Fix bugs in trie hash computation #7337

jyellick · 2023-04-19T02:14:58Z

There are currently a number of bugs in the flat DB trie hash computation. These bugs are improbable in 'real' scenarios (hence the ability to sync the assorted large chains), and, the repercussions of encountering them are low (generally re-computing the hash at a later block will succeed). Still, they can cause the process to crash, or deadlock, and a clever adversary could feasibly construct a block or storage update designed to trigger these bugs. (Or, an unlucky block may trigger them inadvertently). Based on the tracing in the code, it seems that some of these bugs may have been witnessed in the wild, but not reliably reproduced (for instance when maxlen >= len(curr)).

There is an infinite loop that can occur in _nextSiblingOfParentInMem. This occurs in the account path when the c.k[1] entry is 'nil' and the code will continuously retry resolving this entry indefinitely.
When the next trie node is deeper in the trie than the previous, but is not a descendent of the previous trie node, then the old trie node is inadvertently left in memory instead of nil-ed.

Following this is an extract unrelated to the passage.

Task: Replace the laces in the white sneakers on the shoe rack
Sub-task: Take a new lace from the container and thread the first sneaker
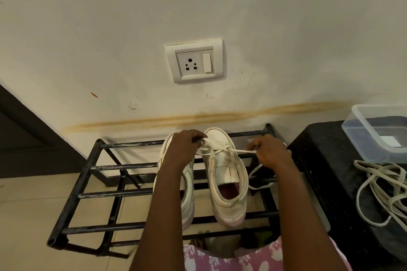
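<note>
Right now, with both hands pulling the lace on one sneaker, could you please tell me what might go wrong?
1. The left hand and right hand pull the lace outward in opposite directions; an uneven pull could leave unequal ends.
2. The sneaker rests on the shoe rack, on spaced bars, so tugging may tip it.
3. A slack lace loop hangs among the bars below the right hand and could snag.

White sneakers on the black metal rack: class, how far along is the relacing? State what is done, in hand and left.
Done: a flat white lace crosses the toe-end eyelets of the white sneaker nearer the black stool. In hand: left hand and right hand each pinch a lace end, pulled sideways. Left: its upper eyelets look empty; the other white sneaker, partly behind the arm, shows no lace.
</note>
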A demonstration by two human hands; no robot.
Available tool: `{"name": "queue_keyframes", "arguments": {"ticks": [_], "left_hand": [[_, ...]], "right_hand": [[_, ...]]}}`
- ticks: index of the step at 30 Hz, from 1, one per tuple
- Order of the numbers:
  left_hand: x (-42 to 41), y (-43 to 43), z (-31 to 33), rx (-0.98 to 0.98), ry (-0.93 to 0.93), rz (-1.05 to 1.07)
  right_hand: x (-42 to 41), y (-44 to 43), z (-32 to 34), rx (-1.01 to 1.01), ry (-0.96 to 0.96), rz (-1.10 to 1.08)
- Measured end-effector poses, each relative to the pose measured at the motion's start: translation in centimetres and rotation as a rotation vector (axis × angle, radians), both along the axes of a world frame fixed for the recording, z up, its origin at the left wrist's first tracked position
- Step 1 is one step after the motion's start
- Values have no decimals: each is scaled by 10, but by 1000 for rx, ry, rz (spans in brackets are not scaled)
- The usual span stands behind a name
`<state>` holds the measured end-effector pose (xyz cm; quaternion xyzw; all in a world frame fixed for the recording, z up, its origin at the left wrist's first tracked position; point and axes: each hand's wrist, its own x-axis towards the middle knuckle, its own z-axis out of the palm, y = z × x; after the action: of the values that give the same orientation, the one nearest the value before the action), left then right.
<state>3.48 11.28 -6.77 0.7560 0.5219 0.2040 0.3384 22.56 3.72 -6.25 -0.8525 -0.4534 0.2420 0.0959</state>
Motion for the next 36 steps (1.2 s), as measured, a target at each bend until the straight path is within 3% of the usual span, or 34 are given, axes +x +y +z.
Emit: {"name": "queue_keyframes", "arguments": {"ticks": [4, 12, 15, 17, 20, 23, 30, 36], "left_hand": [[-1, -1, 2, -54, -102, -17], [-1, 0, -2, -21, 31, -34], [1, 1, -3, -9, 85, -60], [3, 0, -2, 11, 174, -37], [3, 0, 2, 69, 451, 8], [3, -3, 7, -9, 622, -29], [1, -8, 10, -95, 545, -44], [-3, -10, 9, -43, 472, 23]], "right_hand": [[13, -5, -5, 13, -9, -247], [24, -20, -4, -31, -125, -499], [21, -17, -3, -89, -26, -454], [18, -12, -2, -77, 70, -291], [0, -4, 2, 51, 229, 22], [-21, 4, 3, 159, 313, 103], [-27, 13, -10, 173, 220, 60], [-20, 15, -17, 100, 175, -7]]}}
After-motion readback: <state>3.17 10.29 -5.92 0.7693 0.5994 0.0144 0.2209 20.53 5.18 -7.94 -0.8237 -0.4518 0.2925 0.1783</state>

This results in an incorrect hash being computed.
When the last trie node being processed is comprised entirely of 'f' nibbles, the 'FirstNotCoveredPrefix' returns an empty byte array, because there is no next nibble sub-tree. This causes keys to inappropriately be reprocessed triggering either an index out of bounds panic or incorrect hash results.
When the _nextSiblingInDB path is triggered, if the next nibble subtree contains no trie table entries, then any keys with a prefix in that subtree will be skipped resulting in incorrect hash results.

The fuzzing seeds included cover all four of these cases (for both accounts and storage where appropriate). As fuzzing is baked into the native go 1.18 toolchain, running 'go test' (as the Makefile currently does) is adequate to cover these failures. To run additional fuzzing the -fuzz flag may be provided as documented in the go test doc.

AskAlexSharov · 2023-04-19T02:35:03Z

very god pr.
some tests failed: https://github.com/ledgerwatch/erigon/actions/runs/4738824219/jobs/8413072512?pr=7337#step:8:91
FYI: can run tests locally by make test-integration

jyellick · 2023-04-19T02:36:35Z

Thank you, yes, I was just investigating the failures. Looks like my use of a 'real' mdbx may be the problem, will try to rebase with the memdb variant.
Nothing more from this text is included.